» **WHAT IS NEEDED**:
Exactly the lines from the one that holds "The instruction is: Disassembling" to the end of the data below: retype these and nothing else.

» **DATA**:
-------------------------

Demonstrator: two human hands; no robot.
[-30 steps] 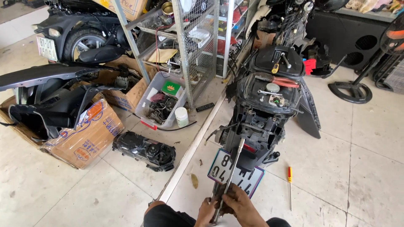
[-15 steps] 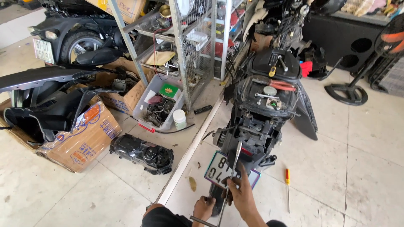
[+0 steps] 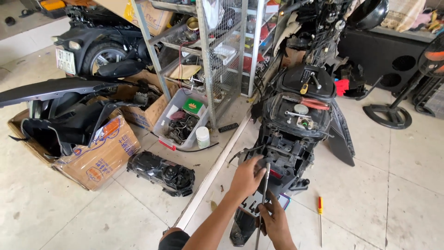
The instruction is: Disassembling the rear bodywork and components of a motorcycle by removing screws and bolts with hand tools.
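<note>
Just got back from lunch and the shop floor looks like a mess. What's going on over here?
A person is working at the tail end of a stripped-down scooter standing on the tiled floor. The left hand reaches into the frame just above the licence plate, while the right hand grips a long metal tool pointed up into the same spot. Removed black body panels lie in a cardboard box, and a red-handled screwdriver lies on the floor to the right.

Scooter rear body (image 3: 296,139), matt black plastic, worn; long driver shaft (image 3: 264,194), bright smooth metal; cardboard box (image 3: 99,159), creased brown paperboard; wire shelf rack (image 3: 222,60), grey metal mesh; floor (image 3: 393,185), pale smooth tile, stained; parts tray (image 3: 178,122), translucent plastic.
</note>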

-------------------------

» **YOUR SOLUTION**:
The instruction is: Disassembling the rear bodywork and components of a motorcycle by removing screws and bolts with hand tools.
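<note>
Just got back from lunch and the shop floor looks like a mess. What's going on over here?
A person is working at the tail end of a stripped-down scooter standing on the tiled floor. The left hand reaches into the frame just above the licence plate, while the right hand grips a long metal tool pointed up into the same spot. Removed black body panels lie in a cardboard box, and a red-handled screwdriver lies on the floor to the right.

Scooter rear body (image 3: 296,139), matt black plastic, worn; long driver shaft (image 3: 264,194), bright smooth metal; cardboard box (image 3: 99,159), creased brown paperboard; wire shelf rack (image 3: 222,60), grey metal mesh; floor (image 3: 393,185), pale smooth tile, stained; parts tray (image 3: 178,122), translucent plastic.
</note>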

The exercise requires no further output.